Police departments in major American cities are trying to prevent violent crime with the help of an unlikely ally: data mining.
In recent years, law enforcement agencies have been experimenting with “predictive policing,” a tool that harnesses computer algorithms to identify individuals likely to commit crimes, The New York Times reports.
It may sound a little bit like “Minority Report,” a fictional future where psychics help police catch criminals right before they commit their crimes, but the reality is a bit more mundane.
The Times story details one way in which predictive policing is implemented in Kansas City: “call-ins.” Armed with information on recent parolees, high-crime neighbourhoods, and personal networks both off- and online — plus more anecdotal information like rumours that police hear on the street — algorithms detect individuals suspected to be influential in criminal groups.
Those individuals are then called in, as a group, to meet with police officials as well as “local and federal prosecutors, plus the police chief and the mayor.”
The officials warn that future violent offenses by the attendees, or even their associates, will be punished harshly. And they have got examples to back it up — like a man who was caught with a bullet in his pocket after receiving a call-in warning. He ended up with a 15-year prison sentence.
Police hope that these warnings will trickle down from the suspected leaders to the people they influence.
Predictive policework is rooted in complex mathematical models, but the basic premise is actually quite simple. A foundational paper on modelling crime compares crime to earthquakes to explain the rationale.
Just as earthquakes tend to lead to more earthquakes nearby and in the near future, gang retaliations, serial offenders, and repeated burglaries on a single location tend to create clusters of criminal offences that, with the right algorithms, police can forecast.
Previous predictive policing methods primarily focused on finding locations where crimes were likely to occur. A report from the nonprofit RAND Corporation, however, suggests that predictive policing can help forsee not only the location, but the times of crimes as well as individuals likely to commit future offenses. It can even predict those likely to be victims of crimes.

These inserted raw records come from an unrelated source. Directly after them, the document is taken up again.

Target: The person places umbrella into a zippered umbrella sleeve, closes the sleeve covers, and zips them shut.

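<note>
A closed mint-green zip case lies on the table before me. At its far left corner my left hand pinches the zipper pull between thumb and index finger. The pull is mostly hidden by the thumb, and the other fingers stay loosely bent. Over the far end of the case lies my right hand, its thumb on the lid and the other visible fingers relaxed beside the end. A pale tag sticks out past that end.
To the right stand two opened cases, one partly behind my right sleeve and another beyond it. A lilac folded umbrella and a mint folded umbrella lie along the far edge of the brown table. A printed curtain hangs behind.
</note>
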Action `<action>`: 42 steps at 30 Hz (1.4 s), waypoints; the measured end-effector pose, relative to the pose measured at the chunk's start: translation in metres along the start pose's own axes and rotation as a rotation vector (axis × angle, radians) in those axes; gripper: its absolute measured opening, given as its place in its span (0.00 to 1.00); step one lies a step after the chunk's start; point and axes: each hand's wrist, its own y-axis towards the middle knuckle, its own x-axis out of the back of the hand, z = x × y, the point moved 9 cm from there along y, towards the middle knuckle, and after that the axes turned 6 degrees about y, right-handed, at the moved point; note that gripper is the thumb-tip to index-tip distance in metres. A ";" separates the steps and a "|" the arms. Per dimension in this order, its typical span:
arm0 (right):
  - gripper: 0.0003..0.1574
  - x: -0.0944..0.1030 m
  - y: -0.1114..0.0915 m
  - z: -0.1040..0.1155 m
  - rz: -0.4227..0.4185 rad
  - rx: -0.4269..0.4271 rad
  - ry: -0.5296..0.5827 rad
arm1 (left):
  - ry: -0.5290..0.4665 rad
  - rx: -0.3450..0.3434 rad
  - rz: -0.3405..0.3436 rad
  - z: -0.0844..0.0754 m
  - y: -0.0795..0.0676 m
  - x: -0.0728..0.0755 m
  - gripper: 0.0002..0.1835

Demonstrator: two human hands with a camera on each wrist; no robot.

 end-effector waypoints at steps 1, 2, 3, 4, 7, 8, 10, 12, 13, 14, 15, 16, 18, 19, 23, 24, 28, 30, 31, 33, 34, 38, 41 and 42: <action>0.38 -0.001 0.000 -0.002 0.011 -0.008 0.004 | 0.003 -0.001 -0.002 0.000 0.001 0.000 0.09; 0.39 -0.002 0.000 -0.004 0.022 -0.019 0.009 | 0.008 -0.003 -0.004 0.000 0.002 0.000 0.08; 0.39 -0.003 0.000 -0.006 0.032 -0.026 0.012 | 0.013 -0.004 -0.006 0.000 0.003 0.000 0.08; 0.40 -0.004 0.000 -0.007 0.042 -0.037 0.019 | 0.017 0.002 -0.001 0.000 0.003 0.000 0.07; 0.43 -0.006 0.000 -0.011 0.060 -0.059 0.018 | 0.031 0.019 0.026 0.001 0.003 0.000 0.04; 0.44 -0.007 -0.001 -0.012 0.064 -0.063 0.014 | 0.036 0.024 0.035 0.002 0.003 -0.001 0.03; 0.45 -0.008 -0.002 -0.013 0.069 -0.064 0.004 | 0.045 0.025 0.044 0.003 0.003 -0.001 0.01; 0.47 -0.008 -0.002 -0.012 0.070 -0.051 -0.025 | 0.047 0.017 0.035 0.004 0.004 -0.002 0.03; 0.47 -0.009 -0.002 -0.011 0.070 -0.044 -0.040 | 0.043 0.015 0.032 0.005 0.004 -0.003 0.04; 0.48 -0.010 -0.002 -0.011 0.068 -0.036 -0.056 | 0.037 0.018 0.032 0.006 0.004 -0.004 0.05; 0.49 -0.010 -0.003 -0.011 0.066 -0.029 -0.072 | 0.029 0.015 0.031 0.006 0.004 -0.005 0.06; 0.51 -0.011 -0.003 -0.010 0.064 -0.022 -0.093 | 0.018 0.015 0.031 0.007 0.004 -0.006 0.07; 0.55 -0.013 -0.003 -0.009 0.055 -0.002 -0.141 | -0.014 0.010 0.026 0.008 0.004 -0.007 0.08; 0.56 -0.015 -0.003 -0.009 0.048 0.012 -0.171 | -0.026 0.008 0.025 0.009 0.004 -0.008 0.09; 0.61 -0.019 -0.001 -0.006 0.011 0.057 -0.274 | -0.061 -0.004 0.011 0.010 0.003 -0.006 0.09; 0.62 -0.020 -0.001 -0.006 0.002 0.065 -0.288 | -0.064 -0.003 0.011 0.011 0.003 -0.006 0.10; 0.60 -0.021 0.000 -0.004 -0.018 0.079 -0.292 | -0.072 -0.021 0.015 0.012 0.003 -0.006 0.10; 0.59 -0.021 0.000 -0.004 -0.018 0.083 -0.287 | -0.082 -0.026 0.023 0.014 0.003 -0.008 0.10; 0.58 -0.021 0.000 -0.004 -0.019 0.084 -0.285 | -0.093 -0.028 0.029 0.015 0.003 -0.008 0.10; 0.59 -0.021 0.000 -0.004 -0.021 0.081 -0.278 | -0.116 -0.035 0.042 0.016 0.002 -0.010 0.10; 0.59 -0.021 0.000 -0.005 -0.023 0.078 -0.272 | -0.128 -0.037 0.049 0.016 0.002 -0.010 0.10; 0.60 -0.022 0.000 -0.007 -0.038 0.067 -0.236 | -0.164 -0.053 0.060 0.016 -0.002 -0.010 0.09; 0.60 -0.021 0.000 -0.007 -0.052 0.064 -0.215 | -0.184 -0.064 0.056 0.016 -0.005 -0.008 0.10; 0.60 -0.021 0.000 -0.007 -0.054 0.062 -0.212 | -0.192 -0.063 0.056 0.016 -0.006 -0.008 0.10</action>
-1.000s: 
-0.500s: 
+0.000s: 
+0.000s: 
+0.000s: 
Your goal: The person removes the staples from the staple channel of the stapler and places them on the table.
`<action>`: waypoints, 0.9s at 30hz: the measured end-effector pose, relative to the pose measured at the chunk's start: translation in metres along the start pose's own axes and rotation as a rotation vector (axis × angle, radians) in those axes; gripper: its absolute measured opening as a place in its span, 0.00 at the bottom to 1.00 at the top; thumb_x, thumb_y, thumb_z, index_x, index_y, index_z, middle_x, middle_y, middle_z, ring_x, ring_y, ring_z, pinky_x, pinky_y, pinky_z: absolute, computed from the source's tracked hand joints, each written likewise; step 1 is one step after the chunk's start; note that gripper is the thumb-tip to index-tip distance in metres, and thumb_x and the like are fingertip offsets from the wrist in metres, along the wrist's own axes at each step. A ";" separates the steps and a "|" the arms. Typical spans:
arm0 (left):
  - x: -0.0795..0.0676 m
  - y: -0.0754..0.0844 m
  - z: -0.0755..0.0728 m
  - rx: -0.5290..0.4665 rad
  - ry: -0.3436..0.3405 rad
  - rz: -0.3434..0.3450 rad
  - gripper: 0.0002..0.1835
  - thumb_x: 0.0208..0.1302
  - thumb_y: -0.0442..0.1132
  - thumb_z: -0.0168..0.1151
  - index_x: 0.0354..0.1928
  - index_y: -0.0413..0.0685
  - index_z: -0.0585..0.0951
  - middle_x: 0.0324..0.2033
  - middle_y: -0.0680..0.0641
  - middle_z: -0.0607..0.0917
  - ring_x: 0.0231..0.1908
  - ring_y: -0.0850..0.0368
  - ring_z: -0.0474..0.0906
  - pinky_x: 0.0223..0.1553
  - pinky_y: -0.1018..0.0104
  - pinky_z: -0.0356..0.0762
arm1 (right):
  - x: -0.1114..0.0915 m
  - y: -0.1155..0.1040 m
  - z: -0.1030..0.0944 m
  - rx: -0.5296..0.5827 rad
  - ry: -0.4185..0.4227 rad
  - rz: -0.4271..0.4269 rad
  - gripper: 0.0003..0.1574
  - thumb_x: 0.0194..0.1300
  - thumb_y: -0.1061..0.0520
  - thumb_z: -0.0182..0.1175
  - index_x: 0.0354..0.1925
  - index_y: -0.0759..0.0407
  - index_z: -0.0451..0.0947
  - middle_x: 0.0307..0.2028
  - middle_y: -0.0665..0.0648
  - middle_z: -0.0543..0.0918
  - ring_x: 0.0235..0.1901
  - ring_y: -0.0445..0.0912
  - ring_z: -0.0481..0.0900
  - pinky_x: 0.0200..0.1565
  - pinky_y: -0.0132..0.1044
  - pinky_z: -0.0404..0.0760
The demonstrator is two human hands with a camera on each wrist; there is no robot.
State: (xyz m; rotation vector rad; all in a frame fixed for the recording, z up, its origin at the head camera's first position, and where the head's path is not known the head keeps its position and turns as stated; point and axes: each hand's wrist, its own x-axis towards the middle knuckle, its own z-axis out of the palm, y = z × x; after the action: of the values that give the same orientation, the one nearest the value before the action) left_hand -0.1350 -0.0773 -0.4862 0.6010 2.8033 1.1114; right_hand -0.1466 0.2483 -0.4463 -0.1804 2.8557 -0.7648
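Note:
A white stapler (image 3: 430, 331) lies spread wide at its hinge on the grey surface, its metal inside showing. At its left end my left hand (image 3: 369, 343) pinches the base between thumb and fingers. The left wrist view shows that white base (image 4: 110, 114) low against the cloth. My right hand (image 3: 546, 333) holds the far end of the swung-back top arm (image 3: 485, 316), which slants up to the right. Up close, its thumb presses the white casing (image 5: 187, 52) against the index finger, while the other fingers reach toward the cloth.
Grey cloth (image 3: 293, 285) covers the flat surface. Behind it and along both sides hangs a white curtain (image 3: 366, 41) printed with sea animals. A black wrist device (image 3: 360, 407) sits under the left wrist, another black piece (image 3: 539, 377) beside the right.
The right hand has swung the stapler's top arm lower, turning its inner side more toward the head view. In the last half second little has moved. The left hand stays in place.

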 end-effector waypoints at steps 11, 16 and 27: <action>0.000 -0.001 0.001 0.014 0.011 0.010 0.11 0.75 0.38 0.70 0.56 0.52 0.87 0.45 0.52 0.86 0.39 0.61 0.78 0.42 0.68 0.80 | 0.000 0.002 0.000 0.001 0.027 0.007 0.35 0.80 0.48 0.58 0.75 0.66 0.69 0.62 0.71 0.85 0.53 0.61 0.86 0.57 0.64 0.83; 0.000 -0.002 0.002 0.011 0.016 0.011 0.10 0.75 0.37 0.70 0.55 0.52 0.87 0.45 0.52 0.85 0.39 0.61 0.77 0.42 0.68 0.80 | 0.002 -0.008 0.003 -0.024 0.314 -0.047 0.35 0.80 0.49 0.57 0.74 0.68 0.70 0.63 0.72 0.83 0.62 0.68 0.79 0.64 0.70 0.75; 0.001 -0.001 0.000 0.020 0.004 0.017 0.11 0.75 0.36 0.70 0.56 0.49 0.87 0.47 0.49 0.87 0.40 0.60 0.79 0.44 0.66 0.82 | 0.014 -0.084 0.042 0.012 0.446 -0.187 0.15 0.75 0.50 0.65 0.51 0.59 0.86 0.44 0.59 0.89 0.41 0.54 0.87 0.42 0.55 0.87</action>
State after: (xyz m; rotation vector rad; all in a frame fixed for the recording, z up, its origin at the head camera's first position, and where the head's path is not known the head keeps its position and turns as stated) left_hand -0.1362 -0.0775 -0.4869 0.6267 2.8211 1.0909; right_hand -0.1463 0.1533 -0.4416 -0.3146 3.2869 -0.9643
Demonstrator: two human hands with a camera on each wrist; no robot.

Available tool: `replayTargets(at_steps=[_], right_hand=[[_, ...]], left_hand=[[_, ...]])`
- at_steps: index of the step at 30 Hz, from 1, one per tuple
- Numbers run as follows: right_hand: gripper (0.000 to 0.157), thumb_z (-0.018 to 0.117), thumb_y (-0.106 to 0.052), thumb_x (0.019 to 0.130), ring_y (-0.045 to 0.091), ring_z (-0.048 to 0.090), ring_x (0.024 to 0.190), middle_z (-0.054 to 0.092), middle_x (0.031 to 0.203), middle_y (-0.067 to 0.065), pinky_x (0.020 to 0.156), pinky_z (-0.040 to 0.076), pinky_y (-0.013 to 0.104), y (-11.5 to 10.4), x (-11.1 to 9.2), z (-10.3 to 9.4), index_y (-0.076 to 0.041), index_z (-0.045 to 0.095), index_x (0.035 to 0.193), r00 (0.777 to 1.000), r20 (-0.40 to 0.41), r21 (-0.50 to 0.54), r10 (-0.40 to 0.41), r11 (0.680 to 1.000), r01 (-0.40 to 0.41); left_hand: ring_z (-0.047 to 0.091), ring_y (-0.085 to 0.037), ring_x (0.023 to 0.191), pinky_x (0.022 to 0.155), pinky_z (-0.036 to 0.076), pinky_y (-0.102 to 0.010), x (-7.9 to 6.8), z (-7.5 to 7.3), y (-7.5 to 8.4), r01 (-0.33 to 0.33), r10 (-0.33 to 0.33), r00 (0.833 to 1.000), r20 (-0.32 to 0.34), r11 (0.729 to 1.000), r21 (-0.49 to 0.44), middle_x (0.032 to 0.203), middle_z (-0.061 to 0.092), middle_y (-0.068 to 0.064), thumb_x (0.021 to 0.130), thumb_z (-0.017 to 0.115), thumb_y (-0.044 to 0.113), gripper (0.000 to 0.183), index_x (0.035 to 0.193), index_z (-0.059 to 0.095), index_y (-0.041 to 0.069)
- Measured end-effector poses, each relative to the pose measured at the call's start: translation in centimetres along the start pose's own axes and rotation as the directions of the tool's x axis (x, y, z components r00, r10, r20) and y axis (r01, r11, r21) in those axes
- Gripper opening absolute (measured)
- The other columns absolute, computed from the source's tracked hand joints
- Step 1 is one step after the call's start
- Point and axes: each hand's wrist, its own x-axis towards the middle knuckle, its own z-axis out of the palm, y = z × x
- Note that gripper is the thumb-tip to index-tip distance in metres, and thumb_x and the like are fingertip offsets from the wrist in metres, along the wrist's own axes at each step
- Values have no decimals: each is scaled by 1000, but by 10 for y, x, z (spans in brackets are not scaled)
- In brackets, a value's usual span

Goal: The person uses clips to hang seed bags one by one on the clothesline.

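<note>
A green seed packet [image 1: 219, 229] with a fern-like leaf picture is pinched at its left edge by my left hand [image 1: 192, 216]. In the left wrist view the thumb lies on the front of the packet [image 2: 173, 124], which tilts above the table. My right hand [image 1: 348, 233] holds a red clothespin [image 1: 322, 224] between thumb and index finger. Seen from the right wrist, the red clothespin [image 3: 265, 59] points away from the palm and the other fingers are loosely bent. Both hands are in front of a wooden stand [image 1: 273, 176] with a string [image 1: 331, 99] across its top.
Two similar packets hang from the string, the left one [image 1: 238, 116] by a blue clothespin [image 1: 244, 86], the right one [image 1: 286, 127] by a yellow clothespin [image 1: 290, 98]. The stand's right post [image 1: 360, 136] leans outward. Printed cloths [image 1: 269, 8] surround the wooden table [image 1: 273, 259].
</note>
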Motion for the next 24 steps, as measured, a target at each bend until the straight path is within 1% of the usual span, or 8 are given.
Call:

New York City Police Commissioner William Bratton even called predictive policing “the wave of the future” and told a panel on “Data Mining the Modern City” that “the ‘Minority Report’ of 2002 is the reality of today.”
But predictive policing is new — Time magazine called it one of the best inventions of 2011 — and the preliminary numbers are hard to believe. According to The Times story, homicide rates have taken a slight dip in Kansas City since they began their predictive No Violence Alliance (NoVA) about five years ago. A significant drop was seen in 2014, but it is difficult to say that the change came about directly because of the program.
John S. Hollywood, one of the authors of the RAND report, told The Times that the few studies on predictive policing have shown only a 5 or 10 per cent increase in crime forecasting compared to “regular policing methods.”
The RAND report claims that predictive policing lets departments with limited resources use those resources more efficiently, and, according to The Times, advocates of the programs believe that “predictive policing can help improve police-community relations by focusing on the people most likely to become involved in violent crime.”
Critics have claimed that predictive policing can easily lead to racial profiling. The fear is that over-eager modelling could lead to even more false-positives than before. Speaking with Fox News Latino, Hanni Fakhoury, an attorney for the Electronic Frontier Foundation, said that algorithms given selective data will create a “self-fulfilling prophecy.”
“If the data is biased to begin with and based on human judgment,” Fakhoury said, “then the results the algorithm is going to spit out will reflect those biases.” The same Fox report notes that, of 685,000 police stops in New York in 2011, 87 per cent of the people stopped were Black or Latino. Foster Maer, a lawyer for a New York Latino advocacy group, told Fox that “because the data is racially biased, the names that come out will be racially biased. Predictive Policing will replicate and expand the program at an individual level.”
Despite the uncertain future of predictive policing, The Times reports that the technique is being employed in a number of police departments and district attorneys’ offices across the country, including Kansas City, Los Angeles, Miami, Nashville, Manhattan, and Philadelphia.